17th Jun 2012 6:09pm | By Frankie Mullin
It's fewer than 50 days to go until the Olympics. But not everyone's happy about it. We talk to those protesting against London 2012
Mild bitching about the Olympics is no more surprising than complaining about the weather. However, with reports of costs exceeding their £9.3bn budget, forced evictions and sponsors using sweatshop labour or having links to environmental disasters, some Londoners are taking a more serious view. In February, Mark Ronson and Katy B turned up in Hackney Wick, east London, for the unveiling of a Coca-Cola-sponsored Olympics mural. Three days later, it was vandalised. “I was on my way to work a couple of mornings after the mural was finished and there were two guys on the street in their pyjamas throwing paint at it,” a woman who lives nearby said.
For other Londoners, the Games have disturbed their lives to such an extent, they’re preparing to take to the streets to let their feelings known.Umbrella organisation Counter Olympics Network (CON)’s spokesman Julian Cheyne was evicted when his home in east London’s Clay’s Lane estate was demolished to make way for the Olympic park. “London 2012 should be renamed Lying 2012,“ he says. “The state knows that the Olympics won’t deliver the results they are promising. The event is really about trying to take over a large piece of east London as a prime opportunity for property developers.”
He has an ally in author Anna Minton who, on July 5, as part of the Southbank Centre’s London Literature Festival 2012, will join a range of speakers, including writer Will Self and sociologist Saskia Sassen to discuss the impact of the Olympics on London.
“My concern is that the much-talked-about legacy will just create enclaves of development that the local community will be cut off from,” Minton says. She is particularly angry about the privatisation of development, including the fact that the Queen Elizabeth Olympic Park – supposed to become a public park – will be run by private companies.

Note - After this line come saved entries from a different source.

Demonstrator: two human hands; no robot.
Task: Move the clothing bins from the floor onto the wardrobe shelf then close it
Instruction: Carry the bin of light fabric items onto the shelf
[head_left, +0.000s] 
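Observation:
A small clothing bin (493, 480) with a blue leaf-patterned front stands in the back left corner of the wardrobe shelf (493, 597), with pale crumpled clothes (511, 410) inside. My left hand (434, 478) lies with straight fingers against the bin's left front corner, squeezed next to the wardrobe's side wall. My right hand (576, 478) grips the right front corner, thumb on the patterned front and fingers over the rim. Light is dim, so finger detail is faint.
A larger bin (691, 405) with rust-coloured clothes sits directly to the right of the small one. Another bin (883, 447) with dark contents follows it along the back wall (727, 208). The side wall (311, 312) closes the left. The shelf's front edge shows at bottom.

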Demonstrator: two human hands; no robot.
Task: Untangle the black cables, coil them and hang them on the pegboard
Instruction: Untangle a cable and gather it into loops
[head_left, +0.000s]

Within the CON, groups target specific issues, such as preserving Leyton Marsh (saveleytonmarsh.wordpress.com); opposing Dow Chemical’s sponsorship of the Games over its link with the Bhopal gas leak that killed thousands in India in 1984 (dropdownow.org); highlighting the environmental record of Olympic sponsors BP (greenwashgold.org); and calling for Team GB kit-makers Adidas to end its alleged use of 34p-an-hour sweatshop labour (waronwant.org).